Ancora in picchiata il gettito Iva, pesantemente colpito dalla crisi.
Secondo i dati del Dipartimento delle Finanze, nei primi dieci mesi dell’anno gli incassi Iva hanno fatto segnare un calo del 3,9%, equivalente ad oltre 3,4 miliardi di entrate in meno.
Tra gennaio e ottobre, specifica il Tesoro, l’Iva sugli scambi interni è diminuita dello 0,9% rispetto allo stesso periodo del 2012, mentre quella sulle importazioni, a conferma del “ciclo economico sfavorevole”, è crollata arrivando a sfiorare quota -20%.
Qualcosa tuttavia dovrebbe cambiare, almeno per quanto riguarda il mercato nazionale.
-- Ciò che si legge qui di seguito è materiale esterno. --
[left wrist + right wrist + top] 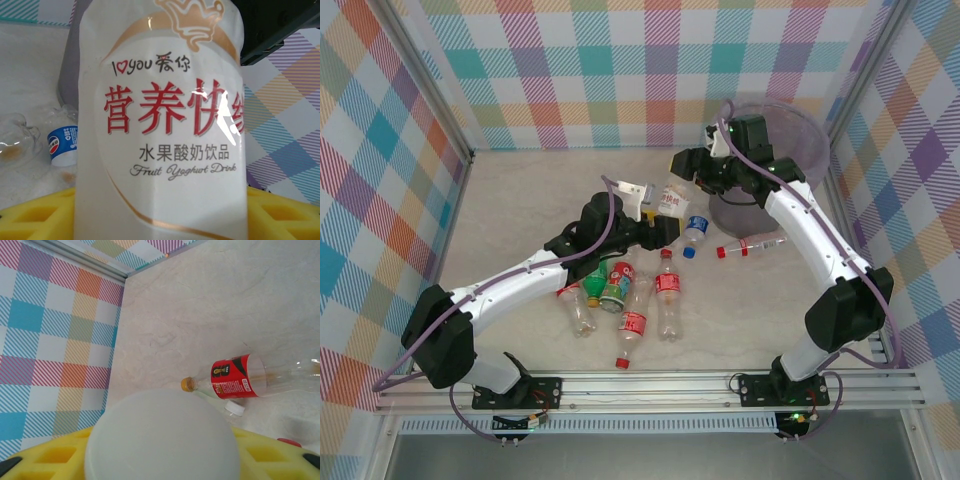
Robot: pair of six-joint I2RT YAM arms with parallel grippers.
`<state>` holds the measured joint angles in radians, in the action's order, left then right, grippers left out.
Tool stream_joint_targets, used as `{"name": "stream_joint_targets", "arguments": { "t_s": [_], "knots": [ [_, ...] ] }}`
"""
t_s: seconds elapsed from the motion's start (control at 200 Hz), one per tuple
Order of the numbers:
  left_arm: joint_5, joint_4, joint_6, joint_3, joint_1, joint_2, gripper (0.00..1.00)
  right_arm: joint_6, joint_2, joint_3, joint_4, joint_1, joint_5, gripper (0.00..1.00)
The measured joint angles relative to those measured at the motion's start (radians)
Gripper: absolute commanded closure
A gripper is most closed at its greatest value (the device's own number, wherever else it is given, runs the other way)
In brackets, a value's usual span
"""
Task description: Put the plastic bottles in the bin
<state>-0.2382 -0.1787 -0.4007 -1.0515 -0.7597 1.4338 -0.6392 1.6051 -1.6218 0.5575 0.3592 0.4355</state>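
Held bottle: white plastic yoghurt-drink bottle (672, 196), up off the tabletop (520, 200), near the round grey lilac-lined bin (810, 122).
Left pincer (660, 205): clamped on its labelled middle, a yellow pad on either side.
Right pincer (688, 172): pads flank the bottle's round end; whether they grip, I cannot tell.
Why: probably a hand-over, since the bin stands on the right arm's side.
Axis: the length runs from the left pincer towards the right pincer, end-on to the right wrist camera.

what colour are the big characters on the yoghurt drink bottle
Red, printed on the white yoghurt drink bottle; clearest in the left wrist view.
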Motion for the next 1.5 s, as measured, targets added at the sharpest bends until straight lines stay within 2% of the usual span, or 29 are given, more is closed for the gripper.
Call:
{"name": "stream_joint_targets", "arguments": {
  "t_s": [0.135,0.26,0.395,0.615,0.805,0.93,1.065,1.28,1.39,1.5],
  "knots": [
    [0.000,0.001,0.004,-0.010,0.000,0.000,0.19,0.001,0.000,0.000,0.001,0.000,0.000,0.55],
    [0.011,0.012,0.000,-0.013,-0.002,-0.005,0.00,0.014,0.000,-0.014,0.016,0.000,-0.008,0.56],
    [0.032,0.059,0.001,-0.015,-0.004,-0.037,0.00,0.042,0.001,-0.073,0.044,0.000,-0.019,0.57],
    [0.149,0.203,-0.007,-0.040,-0.004,-0.155,0.00,0.117,0.038,-0.264,0.101,-0.022,-0.042,0.59],
    [0.253,0.279,-0.049,-0.010,0.003,-0.303,0.00,0.181,0.106,-0.479,0.173,-0.085,-0.088,0.60],
    [0.299,0.333,-0.087,0.004,0.027,-0.320,0.00,0.211,0.127,-0.594,0.199,-0.151,-0.130,0.60],
    [0.373,0.447,-0.172,0.022,0.088,-0.311,0.01,0.237,0.126,-0.648,0.196,-0.246,-0.196,0.60],
    [0.400,0.596,-0.320,0.132,0.281,-0.360,0.01,0.239,0.124,-0.654,0.185,-0.401,-0.259,0.60],
    [0.396,0.669,-0.353,0.195,0.377,-0.410,0.01,0.259,0.124,-0.656,0.183,-0.431,-0.303,0.61],
    [0.396,0.715,-0.367,0.245,0.421,-0.446,0.03,0.281,0.126,-0.656,0.181,-0.435,-0.337,0.61]
  ]
}}
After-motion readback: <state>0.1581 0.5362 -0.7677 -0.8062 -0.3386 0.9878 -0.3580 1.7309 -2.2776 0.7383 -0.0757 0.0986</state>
A ottobre, si legge nel bollettino delle Finanze, il gettito Iva ha recuperato lo 0,7% sul dato relativo al mese di settembre, +3%, confermando una ripresa già rilevata a luglio (+1,2%) e giugno (+4,5%).

Giù anche il totale degli incassi Irpef, -1,1% (circa -1,4 miliardi), soprattutto per il -13,6% fatto registrare dai versamenti in autoliquidazione, e dell’imposta sul consumo dei tabacchi (-5,2%, -476 milioni), mentre sono aumentati quelli legati all’Ires, +2% (+419 milioni), e all’imposta di bollo (+24,5%, vale a dire +1,254 miliardi). Una grossa spinta è arrivata tuttavia dalle imposte sostitutive su ritenute, interessi e altri redditi di capitale, +22,3% (+1,77 miliardi), e da quelle sui redditi di capitale e sulle plusvalenze (+897 milioni di euro).
Le entrate prodotte dall’attività di accertamento e controllo nello stesso periodo sono risultate pari a 5,843 miliardi: di questi 3,824 miliardi (-2,7%) sono arrivati dalle imposte dirette e 2,019 dalle imposte indirette.
Le entrate tributarie, nel complesso, sono risultate pressoché stabili.